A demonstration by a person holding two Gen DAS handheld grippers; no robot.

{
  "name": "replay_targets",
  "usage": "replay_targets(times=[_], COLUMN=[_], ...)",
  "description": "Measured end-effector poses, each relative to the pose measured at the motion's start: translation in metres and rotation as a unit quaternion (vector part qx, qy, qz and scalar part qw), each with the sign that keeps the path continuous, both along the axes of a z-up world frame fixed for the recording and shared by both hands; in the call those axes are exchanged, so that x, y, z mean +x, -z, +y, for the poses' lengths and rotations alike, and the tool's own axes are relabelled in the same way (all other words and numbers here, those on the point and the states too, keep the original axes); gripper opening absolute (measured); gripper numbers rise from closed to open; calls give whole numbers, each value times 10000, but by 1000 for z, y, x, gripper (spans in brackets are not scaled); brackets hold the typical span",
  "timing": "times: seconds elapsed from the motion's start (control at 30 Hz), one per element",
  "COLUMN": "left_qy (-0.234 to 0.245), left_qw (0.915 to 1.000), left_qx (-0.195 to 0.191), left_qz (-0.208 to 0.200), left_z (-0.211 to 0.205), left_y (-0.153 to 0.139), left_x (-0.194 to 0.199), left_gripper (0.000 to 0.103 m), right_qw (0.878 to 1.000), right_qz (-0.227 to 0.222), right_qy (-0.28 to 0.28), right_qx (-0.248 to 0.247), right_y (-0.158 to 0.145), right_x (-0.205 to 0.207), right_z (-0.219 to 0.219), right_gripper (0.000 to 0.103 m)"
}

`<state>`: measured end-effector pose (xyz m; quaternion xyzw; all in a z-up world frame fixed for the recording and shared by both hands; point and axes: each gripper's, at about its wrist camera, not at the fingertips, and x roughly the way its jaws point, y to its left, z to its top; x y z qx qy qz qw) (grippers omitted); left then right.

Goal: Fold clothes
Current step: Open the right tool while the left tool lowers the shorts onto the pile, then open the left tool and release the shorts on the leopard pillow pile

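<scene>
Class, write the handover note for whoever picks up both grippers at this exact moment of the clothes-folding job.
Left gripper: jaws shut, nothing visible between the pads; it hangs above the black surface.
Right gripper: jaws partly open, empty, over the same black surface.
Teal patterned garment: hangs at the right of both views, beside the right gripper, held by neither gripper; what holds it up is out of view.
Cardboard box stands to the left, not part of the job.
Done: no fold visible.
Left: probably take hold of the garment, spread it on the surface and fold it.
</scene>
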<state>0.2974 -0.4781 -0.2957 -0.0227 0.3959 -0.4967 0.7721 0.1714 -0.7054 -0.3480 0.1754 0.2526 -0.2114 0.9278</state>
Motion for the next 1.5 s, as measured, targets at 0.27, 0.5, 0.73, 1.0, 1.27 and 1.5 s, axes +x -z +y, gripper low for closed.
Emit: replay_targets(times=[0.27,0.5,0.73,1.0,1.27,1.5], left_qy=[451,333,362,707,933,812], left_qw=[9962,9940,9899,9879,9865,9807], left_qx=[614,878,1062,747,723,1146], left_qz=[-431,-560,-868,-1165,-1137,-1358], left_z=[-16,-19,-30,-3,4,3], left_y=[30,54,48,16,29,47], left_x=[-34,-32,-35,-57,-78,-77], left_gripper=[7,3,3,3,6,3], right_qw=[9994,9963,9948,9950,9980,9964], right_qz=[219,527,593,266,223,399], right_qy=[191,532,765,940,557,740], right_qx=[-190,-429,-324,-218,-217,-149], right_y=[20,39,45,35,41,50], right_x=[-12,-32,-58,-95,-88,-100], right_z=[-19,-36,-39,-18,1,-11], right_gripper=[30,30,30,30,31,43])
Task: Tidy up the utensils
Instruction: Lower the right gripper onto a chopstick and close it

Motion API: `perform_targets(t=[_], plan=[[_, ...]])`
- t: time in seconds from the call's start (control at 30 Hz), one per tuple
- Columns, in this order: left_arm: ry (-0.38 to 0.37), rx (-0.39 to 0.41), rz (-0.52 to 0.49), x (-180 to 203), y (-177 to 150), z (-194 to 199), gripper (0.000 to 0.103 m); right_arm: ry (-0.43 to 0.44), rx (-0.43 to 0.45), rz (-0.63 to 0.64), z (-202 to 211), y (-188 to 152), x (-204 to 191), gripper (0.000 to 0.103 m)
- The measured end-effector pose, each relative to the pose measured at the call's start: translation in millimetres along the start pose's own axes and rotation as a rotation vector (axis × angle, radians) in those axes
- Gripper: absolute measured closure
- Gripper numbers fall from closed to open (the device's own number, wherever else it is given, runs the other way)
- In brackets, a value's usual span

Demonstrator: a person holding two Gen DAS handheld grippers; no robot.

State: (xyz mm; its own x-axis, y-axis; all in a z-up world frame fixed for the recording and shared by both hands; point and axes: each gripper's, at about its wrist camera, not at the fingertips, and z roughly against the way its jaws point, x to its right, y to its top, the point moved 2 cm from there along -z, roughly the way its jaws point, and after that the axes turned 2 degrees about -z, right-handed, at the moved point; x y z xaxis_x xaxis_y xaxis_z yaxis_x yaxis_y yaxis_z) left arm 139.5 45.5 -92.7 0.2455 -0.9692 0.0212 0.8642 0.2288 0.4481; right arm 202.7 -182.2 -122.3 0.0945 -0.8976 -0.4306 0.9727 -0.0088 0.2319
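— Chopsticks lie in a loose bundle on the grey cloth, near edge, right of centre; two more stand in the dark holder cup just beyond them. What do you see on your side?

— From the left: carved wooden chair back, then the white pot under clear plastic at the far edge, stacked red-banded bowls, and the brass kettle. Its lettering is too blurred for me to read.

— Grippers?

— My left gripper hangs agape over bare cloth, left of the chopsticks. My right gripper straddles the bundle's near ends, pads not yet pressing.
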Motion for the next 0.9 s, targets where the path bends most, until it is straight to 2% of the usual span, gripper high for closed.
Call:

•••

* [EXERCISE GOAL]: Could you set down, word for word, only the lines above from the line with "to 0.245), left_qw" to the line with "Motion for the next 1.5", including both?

* [RESULT OF THE TASK]:
  "COLUMN": "left_qy (-0.234 to 0.245), left_qw (0.915 to 1.000), left_qx (-0.195 to 0.191), left_qz (-0.208 to 0.200), left_z (-0.211 to 0.205), left_y (-0.153 to 0.139), left_x (-0.194 to 0.199), left_gripper (0.000 to 0.103 m), right_qw (0.878 to 1.000), right_qz (-0.227 to 0.222), right_qy (-0.28 to 0.28), right_qx (-0.248 to 0.247), right_y (-0.158 to 0.145), right_x (-0.205 to 0.207), right_z (-0.219 to 0.219), right_gripper (0.000 to 0.103 m)"
}

`<state>`: measured end-effector pose (xyz m; quaternion xyzw; all in a z-up world frame fixed for the recording and shared by both hands; point and axes: each gripper's, at about its wrist camera, not at the fingertips, and x roughly the way its jaws point, y to its left, z to its top; x y z qx qy qz qw) (grippers omitted); left then right.

Goal: Fold clothes
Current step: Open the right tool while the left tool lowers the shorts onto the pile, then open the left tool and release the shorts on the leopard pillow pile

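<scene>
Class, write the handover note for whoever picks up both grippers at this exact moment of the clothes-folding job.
Left gripper: jaws shut, nothing visible between the pads; it hangs above the black surface.
Right gripper: jaws partly open, empty, over the same black surface.
Teal patterned garment: hangs at the right of both views, beside the right gripper, held by neither gripper; what holds it up is out of view.
Cardboard box stands to the left, not part of the job.
Done: no fold visible.
Left: probably take hold of the garment, spread it on the surface and fold it.
</scene>
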<state>0.2974 -0.4781 -0.2957 -0.0227 0.3959 -0.4967 0.7721 0.1714 -0.7054 -0.3480 0.1754 0.2526 -0.2114 0.9278</state>
Motion for the next 1.5 s, as measured, targets at 0.27, 0.5, 0.73, 1.0, 1.27 and 1.5 s, axes +x -z +y, gripper low for closed.

What the exercise asked for is complete.